Still, any fight between AMD and Intel is a David-and-Goliath struggle. Intel is a giant, with $64 billion in revenue, roughly $10 billion in net income and a market capitalization of $260 billion. AMD, on the other hand, has revenue of a little above $5 billion, a market capitalization of $14.4 billion and a history of struggling to even turn a profit.
Intel long had a manufacturing advantage because it makes its own chips. AMD contracts its manufacturing out to companies like TSMC and GlobalFoundries, which originally spun out of AMD in 2009.
But Intel has been having problems making chips at a 10 nanometer density—a measure of how closely it packs transistors together on a chip, which has traditionally been important for continuing to improve chip performance. As a result, Intel continues to make chips based on its older 14 nanometer-density. AMD, in contrast, announced this week it is testing the first version of a graphics processing chip using 7-nanometer density technology, being made by TSMC, which is comparable to what Intel is trying to make.
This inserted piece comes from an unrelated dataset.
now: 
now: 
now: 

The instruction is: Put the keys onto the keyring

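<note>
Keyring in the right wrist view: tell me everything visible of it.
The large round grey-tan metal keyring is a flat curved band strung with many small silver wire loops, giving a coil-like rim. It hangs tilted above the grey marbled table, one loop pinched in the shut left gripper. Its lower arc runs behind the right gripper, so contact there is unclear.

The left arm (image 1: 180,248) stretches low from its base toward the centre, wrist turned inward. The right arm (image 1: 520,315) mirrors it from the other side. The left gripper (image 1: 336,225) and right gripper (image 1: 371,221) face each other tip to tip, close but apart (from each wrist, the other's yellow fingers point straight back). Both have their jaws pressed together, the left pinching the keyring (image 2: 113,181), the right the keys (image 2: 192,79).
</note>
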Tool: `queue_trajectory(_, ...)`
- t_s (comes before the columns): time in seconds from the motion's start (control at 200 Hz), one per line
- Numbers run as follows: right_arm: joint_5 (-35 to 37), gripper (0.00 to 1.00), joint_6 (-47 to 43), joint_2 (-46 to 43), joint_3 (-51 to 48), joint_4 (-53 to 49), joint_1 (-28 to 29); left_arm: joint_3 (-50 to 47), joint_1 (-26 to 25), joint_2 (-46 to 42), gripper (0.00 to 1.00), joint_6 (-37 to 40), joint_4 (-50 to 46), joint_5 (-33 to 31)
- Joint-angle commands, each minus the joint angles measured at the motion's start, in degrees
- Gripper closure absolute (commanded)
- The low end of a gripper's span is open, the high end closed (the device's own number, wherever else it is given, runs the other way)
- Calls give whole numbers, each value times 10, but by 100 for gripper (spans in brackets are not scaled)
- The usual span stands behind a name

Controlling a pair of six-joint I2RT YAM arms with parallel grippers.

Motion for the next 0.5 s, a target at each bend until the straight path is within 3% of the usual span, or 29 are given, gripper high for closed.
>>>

Intel didn’t respond to a request for comment. Last month, at Intel's annual shareholder meeting, CEO Brian Krzanich said there was "absolutely not" a competitive threat posed by its manufacturing difficulties. “We think we have one of the best roadmaps that Intel’s had in its history moving forward,” he said.
The manufacturing glitch is the latest in a series of challenges for Intel. It missed the mobile market and has struggled to diversify into areas like cybersecurity and wearables such as smart glasses. But it dominates the market for PC and data center server chips.
Graphics Counterattack
Intel is now mounting a counterattack on graphic chips, where it has historically been weak. Intel recently nabbed the chief of AMD’s graphic chip unit, Raja Koduri, to head a new high-end graphics chip unit. Intel has tried and failed to build graphics chips several times in the past. But graphics processing units, also called GPUs, have become a more important market in recent years. Nvidia, for instance, which specializes in graphics chips, and is selling them in new areas like artificial intelligence and cryptocurrencies.
Intel also recently hired well-regarded processor architect Jim Keller, who led the design of the current processing chips of AMD before he left in late 2015. That hire was a sign that “Intel is focusing more on chip architecture,” said Bernstein Research analyst Stacy Rasgon. “When you can’t have [manufacturing] advantage, architecture becomes more important.”
Intel apparently enticed Mr. Koduri by giving him oversight of a huge new organization, the Core and Visual Computing Group, and making him chief architect at Intel. Mr. Koduri had clashed with AMD management over the future direction of the graphics chip unit, which he wanted to spin off and make independent, said two people familiar with the situation. (The clashes were previously reported by PC hardware website HardOCP.
Mr. Norrod played down the significance of the hiring. “Raja is a brilliant guy, a brilliant architect, a brilliant marketer, but he lives in the future,” he said. “He’s running a massive organization, and based on my perceptions of Raja and my experience working with him, that doesn’t play to his strengths. We’ll see what happens.”
He also claimed that AMD’s graphic chip business is doing a little better since Mr. Koduri’s departure. Under Mr. Koduri, AMD changed product plans for new graphic chips several times. “We had some wastage on the GPU roadmap where he changed his mind,” he said. “I think that since we’ve really locked that down, we’re making a little bit more rapid progress.”
Mr. Koduri didn’t respond to a request for comment.
Because of the time it takes to build a new chip, Mr. Norrod doesn’t expect Messrs. Koduri and Keller to have any impact at Intel for at least another three years. He argues that gives AMD, for now, an historical advantage it’s never had before.